Statalist The Stata Listserver


[Date Prev][Date Next][Thread Prev][Thread Next][Date index][Thread index]

Re: st: Query dataset size


From   "Julian Reif" <[email protected]>
To   "Statalist \(E-mail\)" <[email protected]>
Subject   Re: st: Query dataset size
Date   Thu, 7 Dec 2006 16:14:17 -0500

Bill,

Thank you for the detailed explanation.  That was exactly what I needed.

Julian

--------------------------------------------------

Date: Wed, 06 Dec 2006 12:46:33 -0600
From: [email protected] (William Gould, Stata)
Subject: Re: st: Query dataset size

Julian Reif <[email protected]> writes, 

> Thanks for the information.  The "data + overhead" number matches what is
> returned from -describe-.  However, it doesn't look like -memory- saves this
> value in r() either.  What does the r(N_cur) value represent?

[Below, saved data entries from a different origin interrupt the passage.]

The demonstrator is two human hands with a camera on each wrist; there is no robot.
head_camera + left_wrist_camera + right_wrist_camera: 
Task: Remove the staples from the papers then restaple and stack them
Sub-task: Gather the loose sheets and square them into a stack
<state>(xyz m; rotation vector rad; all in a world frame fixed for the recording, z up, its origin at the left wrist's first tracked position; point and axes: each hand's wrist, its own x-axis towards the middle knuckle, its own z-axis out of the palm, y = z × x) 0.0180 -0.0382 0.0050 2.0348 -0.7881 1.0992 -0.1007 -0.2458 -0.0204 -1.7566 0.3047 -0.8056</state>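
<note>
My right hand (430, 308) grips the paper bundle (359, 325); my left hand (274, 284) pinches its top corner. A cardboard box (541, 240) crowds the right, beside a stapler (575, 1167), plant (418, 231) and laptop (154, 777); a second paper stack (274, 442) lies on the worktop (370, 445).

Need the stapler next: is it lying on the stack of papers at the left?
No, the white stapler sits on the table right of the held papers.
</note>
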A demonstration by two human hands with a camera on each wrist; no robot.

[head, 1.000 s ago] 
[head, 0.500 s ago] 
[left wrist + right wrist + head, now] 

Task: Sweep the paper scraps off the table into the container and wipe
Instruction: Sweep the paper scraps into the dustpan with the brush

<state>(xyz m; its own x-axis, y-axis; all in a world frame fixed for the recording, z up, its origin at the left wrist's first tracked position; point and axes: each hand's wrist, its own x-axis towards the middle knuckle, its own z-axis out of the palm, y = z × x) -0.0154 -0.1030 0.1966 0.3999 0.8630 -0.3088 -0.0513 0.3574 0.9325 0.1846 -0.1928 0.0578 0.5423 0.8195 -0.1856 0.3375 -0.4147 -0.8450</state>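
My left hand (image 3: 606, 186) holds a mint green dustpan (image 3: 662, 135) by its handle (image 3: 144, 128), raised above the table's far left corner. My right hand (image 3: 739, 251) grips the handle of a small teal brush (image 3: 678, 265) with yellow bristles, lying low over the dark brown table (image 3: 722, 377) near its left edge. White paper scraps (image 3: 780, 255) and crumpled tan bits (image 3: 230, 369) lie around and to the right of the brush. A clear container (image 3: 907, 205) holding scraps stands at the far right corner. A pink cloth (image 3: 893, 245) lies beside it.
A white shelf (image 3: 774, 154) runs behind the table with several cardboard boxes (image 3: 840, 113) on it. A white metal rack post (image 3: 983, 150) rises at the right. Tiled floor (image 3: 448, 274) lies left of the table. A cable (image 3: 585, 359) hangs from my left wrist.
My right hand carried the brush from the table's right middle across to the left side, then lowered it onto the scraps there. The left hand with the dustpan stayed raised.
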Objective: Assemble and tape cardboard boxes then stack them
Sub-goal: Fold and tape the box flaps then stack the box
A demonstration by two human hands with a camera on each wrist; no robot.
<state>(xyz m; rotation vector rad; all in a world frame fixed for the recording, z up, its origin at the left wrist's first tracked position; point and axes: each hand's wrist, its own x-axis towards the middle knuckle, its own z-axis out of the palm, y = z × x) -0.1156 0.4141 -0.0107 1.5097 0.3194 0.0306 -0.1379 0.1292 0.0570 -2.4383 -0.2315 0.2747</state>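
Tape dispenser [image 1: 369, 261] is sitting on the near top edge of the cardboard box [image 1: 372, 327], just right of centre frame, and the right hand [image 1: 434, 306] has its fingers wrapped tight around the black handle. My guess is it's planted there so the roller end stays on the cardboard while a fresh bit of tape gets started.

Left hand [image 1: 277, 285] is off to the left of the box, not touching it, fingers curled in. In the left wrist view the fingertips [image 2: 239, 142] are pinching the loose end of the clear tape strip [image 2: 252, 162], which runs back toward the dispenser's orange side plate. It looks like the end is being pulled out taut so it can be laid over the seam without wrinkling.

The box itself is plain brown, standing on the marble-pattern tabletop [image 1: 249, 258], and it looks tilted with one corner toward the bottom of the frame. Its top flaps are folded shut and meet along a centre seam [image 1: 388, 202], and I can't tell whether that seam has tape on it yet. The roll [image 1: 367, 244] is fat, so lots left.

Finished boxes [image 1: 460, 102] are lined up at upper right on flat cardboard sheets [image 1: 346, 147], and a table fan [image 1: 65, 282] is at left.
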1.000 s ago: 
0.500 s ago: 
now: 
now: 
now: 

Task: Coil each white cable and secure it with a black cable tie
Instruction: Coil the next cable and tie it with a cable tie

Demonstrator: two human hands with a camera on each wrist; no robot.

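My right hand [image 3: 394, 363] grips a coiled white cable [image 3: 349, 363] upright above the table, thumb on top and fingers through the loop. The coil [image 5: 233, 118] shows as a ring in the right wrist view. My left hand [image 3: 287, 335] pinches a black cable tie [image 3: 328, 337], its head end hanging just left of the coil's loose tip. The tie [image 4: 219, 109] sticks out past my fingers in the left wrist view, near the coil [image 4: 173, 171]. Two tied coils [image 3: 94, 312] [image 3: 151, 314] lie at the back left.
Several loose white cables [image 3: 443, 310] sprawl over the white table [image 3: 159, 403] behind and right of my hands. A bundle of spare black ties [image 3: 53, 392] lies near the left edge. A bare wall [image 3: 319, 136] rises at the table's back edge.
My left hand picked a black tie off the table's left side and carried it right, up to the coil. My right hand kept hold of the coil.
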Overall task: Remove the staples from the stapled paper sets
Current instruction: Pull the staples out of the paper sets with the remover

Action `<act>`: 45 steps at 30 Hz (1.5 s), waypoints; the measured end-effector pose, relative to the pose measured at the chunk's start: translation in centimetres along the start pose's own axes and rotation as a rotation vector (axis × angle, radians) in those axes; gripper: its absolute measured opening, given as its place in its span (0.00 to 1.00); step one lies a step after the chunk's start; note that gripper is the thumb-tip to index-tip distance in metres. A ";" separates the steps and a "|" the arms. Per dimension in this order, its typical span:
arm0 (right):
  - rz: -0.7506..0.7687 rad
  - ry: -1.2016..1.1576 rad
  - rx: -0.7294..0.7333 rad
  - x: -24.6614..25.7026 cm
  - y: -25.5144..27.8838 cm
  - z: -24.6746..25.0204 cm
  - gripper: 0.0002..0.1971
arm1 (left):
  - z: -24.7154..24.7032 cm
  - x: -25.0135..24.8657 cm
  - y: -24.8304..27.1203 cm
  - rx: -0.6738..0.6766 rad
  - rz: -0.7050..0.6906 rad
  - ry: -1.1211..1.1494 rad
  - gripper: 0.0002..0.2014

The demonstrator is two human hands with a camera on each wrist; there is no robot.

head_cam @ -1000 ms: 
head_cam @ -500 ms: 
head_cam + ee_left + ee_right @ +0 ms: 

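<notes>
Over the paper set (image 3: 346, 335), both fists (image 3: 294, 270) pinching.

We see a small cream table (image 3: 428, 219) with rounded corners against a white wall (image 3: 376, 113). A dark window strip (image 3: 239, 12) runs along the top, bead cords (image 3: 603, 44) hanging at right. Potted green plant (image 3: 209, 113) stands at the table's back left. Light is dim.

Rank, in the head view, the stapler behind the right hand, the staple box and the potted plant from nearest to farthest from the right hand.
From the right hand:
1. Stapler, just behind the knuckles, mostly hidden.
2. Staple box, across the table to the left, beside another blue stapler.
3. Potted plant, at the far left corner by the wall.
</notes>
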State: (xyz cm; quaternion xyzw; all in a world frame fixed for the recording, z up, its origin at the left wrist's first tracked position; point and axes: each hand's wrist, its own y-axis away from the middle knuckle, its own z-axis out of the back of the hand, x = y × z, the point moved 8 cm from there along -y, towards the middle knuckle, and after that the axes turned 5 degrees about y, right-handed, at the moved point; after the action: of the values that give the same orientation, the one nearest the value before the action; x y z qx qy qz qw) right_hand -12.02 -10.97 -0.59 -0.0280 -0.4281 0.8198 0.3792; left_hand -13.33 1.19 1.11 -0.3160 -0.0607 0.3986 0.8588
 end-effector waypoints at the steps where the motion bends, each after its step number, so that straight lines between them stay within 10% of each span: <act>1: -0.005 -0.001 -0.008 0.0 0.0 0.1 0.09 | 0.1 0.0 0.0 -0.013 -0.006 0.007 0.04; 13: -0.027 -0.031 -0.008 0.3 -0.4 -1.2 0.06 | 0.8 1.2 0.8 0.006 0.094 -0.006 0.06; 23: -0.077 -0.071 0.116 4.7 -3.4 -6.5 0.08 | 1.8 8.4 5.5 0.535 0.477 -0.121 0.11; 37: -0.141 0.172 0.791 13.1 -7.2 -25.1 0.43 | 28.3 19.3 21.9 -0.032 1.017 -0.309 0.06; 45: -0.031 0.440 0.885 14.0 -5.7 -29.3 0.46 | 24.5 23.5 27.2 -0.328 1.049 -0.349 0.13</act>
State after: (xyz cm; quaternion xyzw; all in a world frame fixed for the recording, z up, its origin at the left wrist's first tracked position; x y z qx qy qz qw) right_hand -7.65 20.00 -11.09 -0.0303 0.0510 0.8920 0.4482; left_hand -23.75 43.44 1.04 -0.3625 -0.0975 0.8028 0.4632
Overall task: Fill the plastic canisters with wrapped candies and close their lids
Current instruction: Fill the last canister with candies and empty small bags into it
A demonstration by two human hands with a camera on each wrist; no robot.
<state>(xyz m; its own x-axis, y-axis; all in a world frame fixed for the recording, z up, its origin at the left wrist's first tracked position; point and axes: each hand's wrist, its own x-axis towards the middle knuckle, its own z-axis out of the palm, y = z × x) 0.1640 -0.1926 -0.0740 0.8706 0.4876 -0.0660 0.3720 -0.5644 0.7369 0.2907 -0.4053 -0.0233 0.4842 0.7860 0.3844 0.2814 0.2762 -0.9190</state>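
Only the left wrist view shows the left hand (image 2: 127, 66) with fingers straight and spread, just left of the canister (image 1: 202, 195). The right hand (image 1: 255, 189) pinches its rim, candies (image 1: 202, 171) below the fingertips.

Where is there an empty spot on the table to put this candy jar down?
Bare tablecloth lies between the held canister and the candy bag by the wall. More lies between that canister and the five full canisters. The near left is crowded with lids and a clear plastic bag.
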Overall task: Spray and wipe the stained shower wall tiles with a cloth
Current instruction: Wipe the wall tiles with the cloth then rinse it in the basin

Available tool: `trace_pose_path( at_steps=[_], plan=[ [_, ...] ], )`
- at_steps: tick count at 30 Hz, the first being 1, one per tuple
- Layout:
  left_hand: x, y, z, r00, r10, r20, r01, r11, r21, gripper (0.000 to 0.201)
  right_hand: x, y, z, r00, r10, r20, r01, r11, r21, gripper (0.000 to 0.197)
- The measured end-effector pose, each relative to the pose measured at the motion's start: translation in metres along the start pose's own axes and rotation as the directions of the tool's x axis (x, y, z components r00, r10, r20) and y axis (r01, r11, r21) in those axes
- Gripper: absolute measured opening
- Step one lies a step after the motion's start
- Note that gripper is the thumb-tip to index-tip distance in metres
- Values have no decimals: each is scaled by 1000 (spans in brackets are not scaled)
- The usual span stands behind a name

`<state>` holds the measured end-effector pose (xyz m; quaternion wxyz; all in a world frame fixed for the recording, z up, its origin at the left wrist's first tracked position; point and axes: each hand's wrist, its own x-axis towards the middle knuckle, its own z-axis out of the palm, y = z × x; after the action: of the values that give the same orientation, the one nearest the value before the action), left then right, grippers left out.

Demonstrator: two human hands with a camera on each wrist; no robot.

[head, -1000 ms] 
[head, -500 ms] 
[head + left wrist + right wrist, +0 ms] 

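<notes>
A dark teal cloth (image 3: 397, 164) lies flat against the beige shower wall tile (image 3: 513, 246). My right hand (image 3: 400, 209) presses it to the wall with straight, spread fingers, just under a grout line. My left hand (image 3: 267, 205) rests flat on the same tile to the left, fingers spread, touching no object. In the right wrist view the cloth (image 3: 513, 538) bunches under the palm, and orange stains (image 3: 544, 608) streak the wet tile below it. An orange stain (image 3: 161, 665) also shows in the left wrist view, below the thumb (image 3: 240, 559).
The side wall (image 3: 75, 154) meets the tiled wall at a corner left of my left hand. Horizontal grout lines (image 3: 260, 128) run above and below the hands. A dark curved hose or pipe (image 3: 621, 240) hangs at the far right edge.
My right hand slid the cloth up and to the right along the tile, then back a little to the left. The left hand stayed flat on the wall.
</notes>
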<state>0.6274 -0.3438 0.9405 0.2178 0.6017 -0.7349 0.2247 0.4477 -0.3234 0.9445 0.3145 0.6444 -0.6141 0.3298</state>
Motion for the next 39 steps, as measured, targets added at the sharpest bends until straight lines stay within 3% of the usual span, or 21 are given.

Julian wants to obtain "data + overhead", reported under that name by 
- -memory- and reported as "size" by describe.  Call the number X.  X is 
defined 

	X = ( r(width) + r(size_ptr) ) * _N
	      -------    -----------
                /                 \
               /                   \
        from -describe-           from -memory-

I.e., 
		quietly memory 
		local size_ptr = r(size_ptr)
		quietly describe
		local X = ( r(width) + `size_ptr' ) * _N

Actually, if you are using Stata/MP, there are two pointers per observation, 
so the formula is X = ( r(width) + 2*r(size_ptr) ) * _N, but we'll ignore 
that.

Julian also asked about r(N_cur) reported by -memory-.  This will take some
explaining.  You know Stata keeps the data in memory.  Let's talk about 
that.  

The data look like this

        a pointer 
         per obs.
             \
              \  | <------- w bytes ------> |
             +---+--------------------------+
             |   | var1 var2 ...            |    
             |   |                          |
             |   |                          |   <- each line is an obs.
             |   |                          |
             |   |                          |
             |   |                          |
             +---+--------------------------+


The width (w) of an observation is just the sum of the widths of the 
invdividual variables.  For auto.dta, that width is 43 (r(width) returned 
by -describe-).  Thus, the data themselves require w*_N bytes.  Associated 
with each observation is a "pointer" -- something technical Stata needs.
The width of that pointer varies across computers.  On 32-bit computers, 
the pointer is 4 bytes wide.  On 64-bit computers, the the pointer is 
8 bytes wide.

The above is the basis of the calculation we just made.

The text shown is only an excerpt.